Я лежу под грузовиком, устанавливаю вторую упаковку взрывчатки, когда Михаил сыплет проклятиями.

— Сергей! Ты закончил?

— Еще один, — говорю я.

— Ты положил достаточно этого дерьма, чтобы взорвать всю эту чертову улицу. Оставь и иди сюда, дверь заклинило.

Я выкатываюсь из-под грузовика и иду к Михаилу, который держит грузовую дверь открытой с помощью лома.

— Просто придержи, а я заберу девушку, — отвечаю я и включаю фонарик на телефоне, затем запрыгиваю в грузовик.

Я хожу вокруг ящиков, передвигая их по проходу, но девушки не вижу.

— Она там? — спрашивает Михаил.

— Я не могу ее найти. Ты уверен, что она…

В углу я что-то вижу, но не могу разглядеть, что именно. Я огибаю груду ящиков и направляю свет вниз.

— О, черт!

Я сдвигаю ящики, чтобы подойти ближе, и приседаю перед скрюченным телом. Лицо девушки скрыто под рукой. Ее невероятно худой рукой. Внезапно меня накрывает воспоминание о ночи восьмилетней давности, и я закрываю глаза, пытаясь подавить образ другой девушки, ее худое тело, покрытое грязью.
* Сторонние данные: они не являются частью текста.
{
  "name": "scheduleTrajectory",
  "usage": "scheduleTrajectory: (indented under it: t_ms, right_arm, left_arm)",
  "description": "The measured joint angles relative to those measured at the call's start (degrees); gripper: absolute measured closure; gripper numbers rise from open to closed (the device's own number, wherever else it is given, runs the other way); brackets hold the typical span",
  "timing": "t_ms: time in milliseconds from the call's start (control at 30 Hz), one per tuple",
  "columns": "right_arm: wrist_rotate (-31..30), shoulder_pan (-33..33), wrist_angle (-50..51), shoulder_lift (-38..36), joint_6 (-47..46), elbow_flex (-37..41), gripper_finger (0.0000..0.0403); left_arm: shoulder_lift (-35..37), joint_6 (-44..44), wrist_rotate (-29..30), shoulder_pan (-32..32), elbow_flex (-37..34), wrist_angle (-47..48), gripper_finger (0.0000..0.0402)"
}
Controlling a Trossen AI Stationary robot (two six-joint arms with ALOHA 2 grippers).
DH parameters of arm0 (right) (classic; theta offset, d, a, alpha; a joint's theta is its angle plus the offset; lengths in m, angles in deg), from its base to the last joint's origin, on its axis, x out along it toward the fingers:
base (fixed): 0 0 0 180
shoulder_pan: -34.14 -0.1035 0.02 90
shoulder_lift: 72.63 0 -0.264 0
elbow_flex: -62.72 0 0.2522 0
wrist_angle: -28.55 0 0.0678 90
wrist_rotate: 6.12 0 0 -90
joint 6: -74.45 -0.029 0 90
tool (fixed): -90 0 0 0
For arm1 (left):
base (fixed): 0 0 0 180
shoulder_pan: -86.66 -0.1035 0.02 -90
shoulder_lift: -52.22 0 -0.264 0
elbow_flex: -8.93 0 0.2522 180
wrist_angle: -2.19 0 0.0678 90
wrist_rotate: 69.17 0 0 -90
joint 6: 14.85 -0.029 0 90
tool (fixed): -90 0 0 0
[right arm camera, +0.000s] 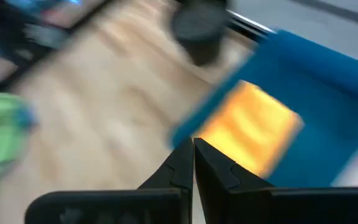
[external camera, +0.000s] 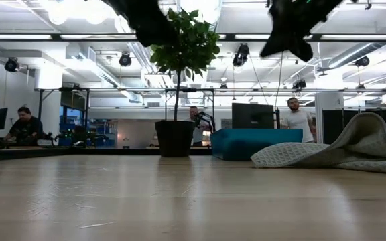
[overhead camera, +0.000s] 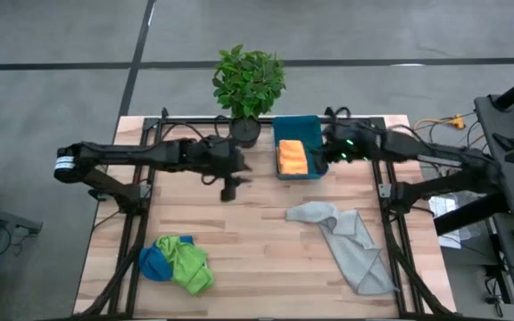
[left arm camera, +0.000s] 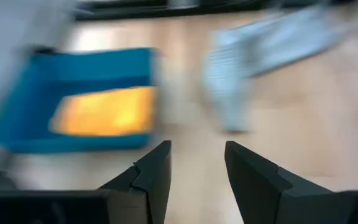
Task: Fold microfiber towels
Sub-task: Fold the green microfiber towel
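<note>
Towels wait on the table, one already in the bin

Cloths lie at the near edge of the light wooden table [overhead camera: 257,241]: a soft lime green microfiber towel [overhead camera: 188,262] bunched against a crumpled blue microfiber towel [overhead camera: 155,260] at the near left corner, the two touching. To the right, a larger pale grey microfiber towel [overhead camera: 348,242] sprawls unfolded in a rumpled heap running toward the near right corner; from table height it rises as a soft ridge [external camera: 344,148].

Farther back, both dark arms hover over the table's far half. The left gripper [left arm camera: 196,163] hangs near the middle, left of the bin, its fingers parted with nothing between them. The right gripper [right arm camera: 193,163] hangs just beside the bin's right side, fingers pressed together and empty.

Against the far edge stands a teal rectangular plastic bin [overhead camera: 314,132]. Inside it lies a folded orange microfiber towel [overhead camera: 292,157], the only item in the container. Just left of the bin, a leafy green plant in a dark round pot [overhead camera: 247,86] stands upright at the table's back edge.

Beyond the table, several people [external camera: 300,120] are in the workshop room.
</note>
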Motion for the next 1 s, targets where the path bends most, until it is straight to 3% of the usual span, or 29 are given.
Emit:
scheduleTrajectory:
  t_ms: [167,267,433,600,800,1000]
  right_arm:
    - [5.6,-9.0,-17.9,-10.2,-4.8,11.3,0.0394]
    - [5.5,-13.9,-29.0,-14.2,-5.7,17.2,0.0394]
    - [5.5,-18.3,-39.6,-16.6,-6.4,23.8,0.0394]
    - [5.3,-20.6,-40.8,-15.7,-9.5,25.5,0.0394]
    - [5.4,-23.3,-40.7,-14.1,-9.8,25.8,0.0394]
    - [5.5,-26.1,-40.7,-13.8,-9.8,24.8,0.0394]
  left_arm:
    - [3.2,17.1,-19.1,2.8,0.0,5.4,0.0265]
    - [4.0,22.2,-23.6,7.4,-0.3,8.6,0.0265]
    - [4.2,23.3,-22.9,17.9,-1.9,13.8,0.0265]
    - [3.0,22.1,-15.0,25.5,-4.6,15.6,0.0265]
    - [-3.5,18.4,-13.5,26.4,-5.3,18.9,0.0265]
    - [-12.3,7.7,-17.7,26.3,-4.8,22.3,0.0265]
Воспоминание проходит.

Я протягиваю руку, чтобы проверить пульс девушки, будучи уверенным, что не найду его, когда она шевелится и убирает руку. И смотрит на меня невероятно темными глазами, такими темными, что в свете от моего телефона они кажутся черными.

— Все в порядке, — шепчу я. — Ты в безопасности.

Девушка моргает, затем кашляет, и великолепные глаза закатываются и закрываются. Она потеряла сознание. Я кладу телефон на коробку рядом с собой, чтобы на нее падал свет, и просовываю руки под ее хрупкое тело. В горле образовался комок, когда я ее поднимаю.

Боже, она весит не больше сорока килограммов.

— Сергей? — зовет Михаил от двери.

— Я нашел ее! Черт, она в плохом состоянии. — Я беру телефон и, освещая им путь через лабиринт коробок, выношу ее наружу. — Я держу тебя, — говорю ей на ухо, затем смотрю на Михаила. — Держи дверь.

Я спрыгиваю с грузовика и направляюсь к машине Михаила.

— Я позвоню Варе и скажу, чтобы она позвала доктора. — Михаил опускает дверь грузовика. — Мы можем встретиться с ними на конспиративной квартире.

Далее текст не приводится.